In the foreground is the outside part of the cowl. The centre part of the cowl does not blend in with it. Partly due to the fitting of the tailgate piece in the middle of the cowl section after removing the centre vent, but also due to the fact the cowl changes width and curvature over its length. Don't forget that the centre part is 8" longer than what was in there before.
Using the wheeling machine and flipper over a beater bag, got it to better match each other.
One problem that did occur though is that it ended up with a bad twist in the panel and it sunk from being over stretched. I think this was due to the change in thickness of the metal from the thinner cowl into the thicker tailgate piece. I tried stretching the top edge and shrinking the low spot, even cutting and relieving the tension from the very tight oil canning it had, but lack of experience stopped me from raising it.
Could have just filled it with plastic filler, but decided just to cut it right off and start again.

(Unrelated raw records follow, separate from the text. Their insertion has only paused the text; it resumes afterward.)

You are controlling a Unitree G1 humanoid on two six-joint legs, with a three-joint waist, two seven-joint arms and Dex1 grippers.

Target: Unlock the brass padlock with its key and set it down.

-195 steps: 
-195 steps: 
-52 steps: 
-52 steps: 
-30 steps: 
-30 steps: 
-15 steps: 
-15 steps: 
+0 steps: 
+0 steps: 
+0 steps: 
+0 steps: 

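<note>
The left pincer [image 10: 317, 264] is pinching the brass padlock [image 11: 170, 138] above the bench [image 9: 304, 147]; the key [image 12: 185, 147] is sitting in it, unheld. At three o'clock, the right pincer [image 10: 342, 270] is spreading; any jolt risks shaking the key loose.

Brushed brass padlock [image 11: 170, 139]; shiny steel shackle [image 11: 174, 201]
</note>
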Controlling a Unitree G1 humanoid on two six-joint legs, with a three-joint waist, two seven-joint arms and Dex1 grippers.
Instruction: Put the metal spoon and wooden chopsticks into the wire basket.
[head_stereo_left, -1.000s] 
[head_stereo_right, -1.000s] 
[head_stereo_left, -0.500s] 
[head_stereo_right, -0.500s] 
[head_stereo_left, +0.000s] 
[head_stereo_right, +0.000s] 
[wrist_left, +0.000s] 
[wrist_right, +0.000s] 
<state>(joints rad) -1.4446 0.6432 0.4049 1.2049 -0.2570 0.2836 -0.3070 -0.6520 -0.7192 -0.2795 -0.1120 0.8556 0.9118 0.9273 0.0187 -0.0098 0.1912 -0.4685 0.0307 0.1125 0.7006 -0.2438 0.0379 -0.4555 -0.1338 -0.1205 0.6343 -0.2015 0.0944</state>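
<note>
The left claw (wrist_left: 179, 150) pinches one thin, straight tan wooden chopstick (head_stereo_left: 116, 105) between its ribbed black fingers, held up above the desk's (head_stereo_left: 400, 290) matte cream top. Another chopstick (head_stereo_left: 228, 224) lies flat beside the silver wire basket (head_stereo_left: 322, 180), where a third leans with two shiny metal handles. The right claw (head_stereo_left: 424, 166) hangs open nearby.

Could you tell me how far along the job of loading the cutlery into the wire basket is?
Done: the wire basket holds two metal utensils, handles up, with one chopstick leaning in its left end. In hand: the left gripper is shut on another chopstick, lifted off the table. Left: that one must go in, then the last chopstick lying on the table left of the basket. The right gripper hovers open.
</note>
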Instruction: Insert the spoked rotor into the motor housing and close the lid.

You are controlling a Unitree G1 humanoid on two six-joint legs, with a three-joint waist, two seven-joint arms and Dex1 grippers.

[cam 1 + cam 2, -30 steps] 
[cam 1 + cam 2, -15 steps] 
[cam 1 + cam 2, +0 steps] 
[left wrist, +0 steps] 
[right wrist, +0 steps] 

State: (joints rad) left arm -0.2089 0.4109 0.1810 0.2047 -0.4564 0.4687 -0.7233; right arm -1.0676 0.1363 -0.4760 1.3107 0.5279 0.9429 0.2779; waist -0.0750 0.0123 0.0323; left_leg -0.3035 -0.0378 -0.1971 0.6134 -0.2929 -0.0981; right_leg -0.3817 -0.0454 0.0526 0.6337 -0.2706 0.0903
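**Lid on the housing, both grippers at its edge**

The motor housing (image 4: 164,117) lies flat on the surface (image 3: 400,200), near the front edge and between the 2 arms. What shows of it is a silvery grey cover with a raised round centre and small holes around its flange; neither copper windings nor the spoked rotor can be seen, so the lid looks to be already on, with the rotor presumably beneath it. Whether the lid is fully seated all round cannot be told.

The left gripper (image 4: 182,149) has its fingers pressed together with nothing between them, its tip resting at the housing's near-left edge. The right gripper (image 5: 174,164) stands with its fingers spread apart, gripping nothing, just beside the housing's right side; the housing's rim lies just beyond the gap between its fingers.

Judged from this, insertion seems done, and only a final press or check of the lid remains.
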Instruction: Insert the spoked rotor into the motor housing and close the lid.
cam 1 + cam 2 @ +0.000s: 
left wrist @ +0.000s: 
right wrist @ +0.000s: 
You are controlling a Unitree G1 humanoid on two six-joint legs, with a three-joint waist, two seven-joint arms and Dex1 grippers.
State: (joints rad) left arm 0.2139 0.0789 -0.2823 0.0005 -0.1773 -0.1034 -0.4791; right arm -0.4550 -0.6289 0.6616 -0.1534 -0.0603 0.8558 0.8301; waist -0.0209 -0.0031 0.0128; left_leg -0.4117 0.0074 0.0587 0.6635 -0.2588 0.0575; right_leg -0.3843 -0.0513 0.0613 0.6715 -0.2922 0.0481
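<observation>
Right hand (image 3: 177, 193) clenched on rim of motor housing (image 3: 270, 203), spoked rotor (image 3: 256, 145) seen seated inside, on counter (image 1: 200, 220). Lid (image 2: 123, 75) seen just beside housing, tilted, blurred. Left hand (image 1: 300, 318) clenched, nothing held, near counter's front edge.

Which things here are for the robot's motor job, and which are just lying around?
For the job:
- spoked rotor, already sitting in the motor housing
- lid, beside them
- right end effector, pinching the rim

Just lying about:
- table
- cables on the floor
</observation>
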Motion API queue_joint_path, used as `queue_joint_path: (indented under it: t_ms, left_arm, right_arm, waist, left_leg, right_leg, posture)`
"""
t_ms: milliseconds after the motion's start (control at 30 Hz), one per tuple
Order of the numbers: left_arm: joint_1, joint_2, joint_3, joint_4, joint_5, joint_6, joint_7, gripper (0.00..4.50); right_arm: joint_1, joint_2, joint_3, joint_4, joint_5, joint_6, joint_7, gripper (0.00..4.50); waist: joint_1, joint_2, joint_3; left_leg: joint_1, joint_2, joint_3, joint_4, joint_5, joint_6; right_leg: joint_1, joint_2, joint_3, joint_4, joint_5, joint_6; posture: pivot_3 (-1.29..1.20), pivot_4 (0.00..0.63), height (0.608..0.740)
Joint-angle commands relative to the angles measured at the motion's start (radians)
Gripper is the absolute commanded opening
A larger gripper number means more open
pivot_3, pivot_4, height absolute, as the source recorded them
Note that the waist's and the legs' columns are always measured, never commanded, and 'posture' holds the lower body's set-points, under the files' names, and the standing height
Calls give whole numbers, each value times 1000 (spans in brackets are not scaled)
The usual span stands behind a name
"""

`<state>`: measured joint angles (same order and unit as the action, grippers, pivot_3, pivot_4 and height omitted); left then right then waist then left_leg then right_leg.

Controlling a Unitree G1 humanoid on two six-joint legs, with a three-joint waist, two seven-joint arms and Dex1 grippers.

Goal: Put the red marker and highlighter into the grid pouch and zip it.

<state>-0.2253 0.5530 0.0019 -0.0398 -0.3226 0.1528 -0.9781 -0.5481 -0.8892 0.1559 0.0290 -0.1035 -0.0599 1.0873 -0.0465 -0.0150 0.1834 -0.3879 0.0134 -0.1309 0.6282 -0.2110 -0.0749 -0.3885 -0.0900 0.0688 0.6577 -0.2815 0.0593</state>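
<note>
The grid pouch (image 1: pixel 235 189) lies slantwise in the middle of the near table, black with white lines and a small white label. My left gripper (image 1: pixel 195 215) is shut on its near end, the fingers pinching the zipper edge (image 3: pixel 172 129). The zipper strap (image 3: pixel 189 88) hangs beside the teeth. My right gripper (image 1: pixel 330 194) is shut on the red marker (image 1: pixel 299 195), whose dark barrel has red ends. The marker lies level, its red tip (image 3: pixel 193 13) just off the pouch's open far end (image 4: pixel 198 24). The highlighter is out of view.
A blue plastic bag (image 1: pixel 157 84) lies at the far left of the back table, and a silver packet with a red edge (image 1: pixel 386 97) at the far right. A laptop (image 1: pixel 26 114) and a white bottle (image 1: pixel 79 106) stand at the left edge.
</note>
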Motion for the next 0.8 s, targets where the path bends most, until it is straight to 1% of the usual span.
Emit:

Cut a section off the old 48 cowl from further along to replace the piece. It had too much curve but was able to flatten that out to match. Also had to shape it again to fit the end piece of the outer cowl again, but came up much better this time as didn't have the change in material thickness in the middle of it.
This is the other side showing the same problem with the dip I had. Should curve upwards about the same as it is dipping downwards. Needs about the same arc as the rib in the foreground. If I lent on it with all my weight, it would pop up the right way, but as soon as the pressure was released, straight back down again. Excess material was trapped.
So cut this side off too and replaced it with another section of cowl. Can see now it curves in the right direction.
The top edge was not matching up to the bottom of the windscreen opening. The low section in the middle needs to come up and forward to match with that. Part of this is due to the 2" section that I have cut out below the windscreen.
Just used a bossing mallet and the rounded flipper over a beater bag to bring it forward. I did not want to change the angle in the windscreen piece as it must stay the same to match the upper roof section so the glass is sitting flat.
Something else I did was lower the Willys pressing more and allow the material to curve around it while keeping the pressing flat. Sits now at the same height as the rib in front and it also released the twist the panel had at the same time.